Centrality algorithms is the conversation we should be having.

PageRank being the most famous centrality algo. But it's not the only one. We should be talking about centrality algos and deciding which one(s) to use in nostr.

PageRank was MAGIC when it came out in 1998. It eliminated the vast majority of the spam of internet keyword search overnight. It changed the world.

And it's based on a very simple idea: calculate an "importance" score for each URL. If urlA contains a hyperlink to urlB, then urlB's score gets a boost. And the amount of the boost depends on the importance score of urlA.

So google scrapes the internet, calculates pageRank scores for urls based on hyperlinks, and uses the score to stratify keyword search. Bam. Bye bye to most spammy URLs. Not perfect, but not easy to game.

Nostr needs to do something similar. PageRank for pubkeys instead of for URLs. And instead of hyperlinks, use follows. Or zaps. Or replies. Or all of the above. There is more than one way to build a centrality algorithm.

And one last thing: in principle, we should be using personalized centrality algos, like "personalized PageRank." Because you should always be at the center of your WoT.

Reply to this note

Please Login to reply.

Discussion

This is an interesting take on that from one of the leads over at Bluesky/atproto:

"Lastly, for public networks, we think big full-network indices are basically inevitable. If a public network is successful, somebody will build a Google Search (Web), Google Reader (RSS), Google Groups (NNTP), Google Shopping... you get the picture. This kind of service can capture control of open networks if they aren't planned for from the start. atproto helps turn these extensions and "views" into commodity API services, and ensures that new providers have full easy access to data needed for indexing (in contrast to the many challenges with web crawling). This keeps the network resilient and interoperable even when (not if!) the largest tech companies in the world get involved."

https://whtwnd.com/bnewbold.net/entries/Reply%20on%20Bluesky%20and%20Decentralization

Basically it seems they went with a 'must be at least one all-knowing relay at all times' approach in part to make indexing redundant and therefore not an avenue by means of which some sort of capture might occur. So Centralisation A to ward off Centralisation B, but at least Centralisation A is part of a wider decoupling/duplication mechanism and therefore it's not apples to apples. All very interesting purely from a trade offs perspective (I'm fairly neutral about all this, still getting my head around.)

Thank you for pointing out that post.

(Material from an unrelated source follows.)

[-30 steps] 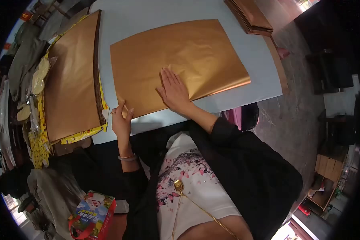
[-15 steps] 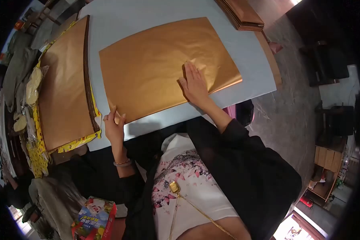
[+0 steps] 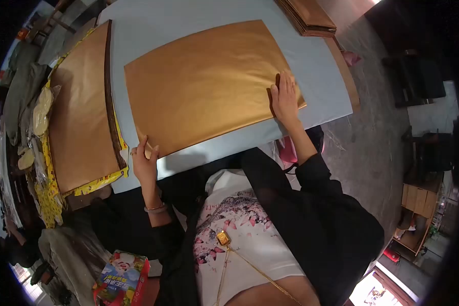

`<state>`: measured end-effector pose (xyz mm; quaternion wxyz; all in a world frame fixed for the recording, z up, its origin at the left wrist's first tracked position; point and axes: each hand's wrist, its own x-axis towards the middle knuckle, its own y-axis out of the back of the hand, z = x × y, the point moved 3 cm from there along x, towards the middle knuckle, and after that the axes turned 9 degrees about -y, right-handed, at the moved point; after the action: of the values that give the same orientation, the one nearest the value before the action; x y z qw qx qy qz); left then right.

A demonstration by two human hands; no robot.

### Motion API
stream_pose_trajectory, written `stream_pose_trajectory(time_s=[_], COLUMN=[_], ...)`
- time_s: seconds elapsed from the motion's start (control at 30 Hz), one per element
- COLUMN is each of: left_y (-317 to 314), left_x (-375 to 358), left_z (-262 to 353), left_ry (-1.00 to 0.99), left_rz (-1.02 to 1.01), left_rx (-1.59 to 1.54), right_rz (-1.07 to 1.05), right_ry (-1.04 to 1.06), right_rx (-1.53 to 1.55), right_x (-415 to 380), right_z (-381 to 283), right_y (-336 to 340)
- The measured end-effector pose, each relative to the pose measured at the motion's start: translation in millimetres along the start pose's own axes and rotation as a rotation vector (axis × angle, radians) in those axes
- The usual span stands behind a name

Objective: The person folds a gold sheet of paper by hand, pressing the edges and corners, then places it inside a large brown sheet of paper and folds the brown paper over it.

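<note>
A shiny gold-brown paper sheet (image 3: 204,86) lies across the pale table, its near edge looking like a fold. At its near left corner, my left hand (image 3: 146,164) pinches the paper between thumb and fingers. My right hand (image 3: 285,102) rests flat near the sheet's right end, fingers stretched out and pointing away from me. Around that hand the paper looks smooth.
Left of the sheet is a stack of larger brown paper (image 3: 84,107) on yellow printed wrapping (image 3: 99,184). Folded brown paper pieces (image 3: 311,18) are piled at the far right of the pale tabletop (image 3: 321,86). A colourful box (image 3: 121,279) stands low at left.
My right hand has slid across the paper to the right, toward its right end, and the wrinkles there have flattened. My left hand has stayed at the near left corner.
</note>
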<state>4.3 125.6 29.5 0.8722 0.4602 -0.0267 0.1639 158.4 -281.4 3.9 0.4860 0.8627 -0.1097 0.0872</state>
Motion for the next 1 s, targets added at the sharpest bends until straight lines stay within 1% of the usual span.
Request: stream_pose_trajectory(time_s=[0.1, 0.17, 0.3, 0.37, 0.47, 0.53, 0.6, 0.63, 0.7, 0.73, 0.77, 0.8, 0.87, 0.93, 1.0], left_y=[0.1, 0.5, 0.1, 0.9, -0.2, -3.3, -3.8, -4.2, -5.2, -6.2, -6.6, -6.5, -7.4, -7.4, -6.8], left_x=[0.4, 0.3, -1.2, -1.0, -1.5, -2.4, -2.7, -2.1, -3.5, -4.0, -4.1, -3.8, -2.5, -2.4, -2.7], left_z=[-0.2, -0.8, -1.2, 1.5, -0.4, -6.9, -9.5, -9.2, -11.2, -12.5, -13.9, -14.2, -15.4, -14.8, -15.1], left_ry=[-0.001, -0.014, 0.037, -0.015, 0.001, -0.004, -0.003, 0.023, 0.052, 0.006, -0.042, -0.044, -0.006, -0.038, -0.062], left_rz=[-0.008, -0.02, -0.014, 0.005, 0.0, 0.004, 0.013, -0.01, -0.027, 0.007, 0.04, 0.043, 0.003, 0.015, 0.034], left_rx=[-0.002, 0.078, 0.02, 0.058, 0.043, 0.034, 0.026, 0.033, 0.039, 0.037, 0.036, 0.037, 0.074, 0.079, 0.09], right_rz=[0.034, 0.028, 0.018, 0.029, 0.034, 0.03, 0.006, 0.005, 0.1, 0.048, 0.055, 0.062, -0.08, -0.245, -0.379], right_ry=[0.01, 0.004, -0.032, -0.03, -0.028, -0.018, -0.112, -0.101, -0.081, -0.029, 0.074, 0.173, 0.327, 0.556, 0.645], right_rx=[-0.018, -0.003, 0.006, 0.008, 0.006, 0.004, -0.018, -0.017, -0.094, -0.101, -0.08, -0.059, 0.05, -0.013, 0.117], right_x=[3.3, 3.9, 5.5, 7.0, 8.0, 8.6, 13.0, 17.0, 23.7, 27.4, 26.2, 22.4, 9.1, -15.5, -39.4], right_z=[11.1, 14.6, 25.0, 30.3, 37.4, 31.2, 26.5, 20.4, 0.8, -22.7, -49.1, -76.6, -130.8, -182.8, -214.9], right_y=[7.8, 12.4, 16.8, 18.6, 20.4, 23.4, 27.0, 25.7, 18.7, 18.2, 9.9, -0.9, -30.8, -54.5, -85.6])
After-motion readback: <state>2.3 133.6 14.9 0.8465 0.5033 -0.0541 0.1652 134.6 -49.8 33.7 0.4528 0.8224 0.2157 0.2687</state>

Very interesting!

I agree with the “when (not if!)” logic. Although I don’t follow the logic of how their Centralization A (one all knowing relay - presumably controlled by Bluesky?) would be better than Centralization B (focused around a legacy big tech company).

In my mind, some algos are inherently Big Tech friendly (and therefore a force for centralization) while others are inherently pleb friendly (and a force for decentralization), and it is up to us to discover the decentralizing ones. I would argue that the PageRank algo identifies and incentivizes nodes (whether urls or pubkeys) to strive to become “influencers” because their PageRank score gets higher and higher as they gain more followers (or attract more hyperlinks). This makes sense for a centralized Google and their advertising monetization model: reward nodes that drive traffic.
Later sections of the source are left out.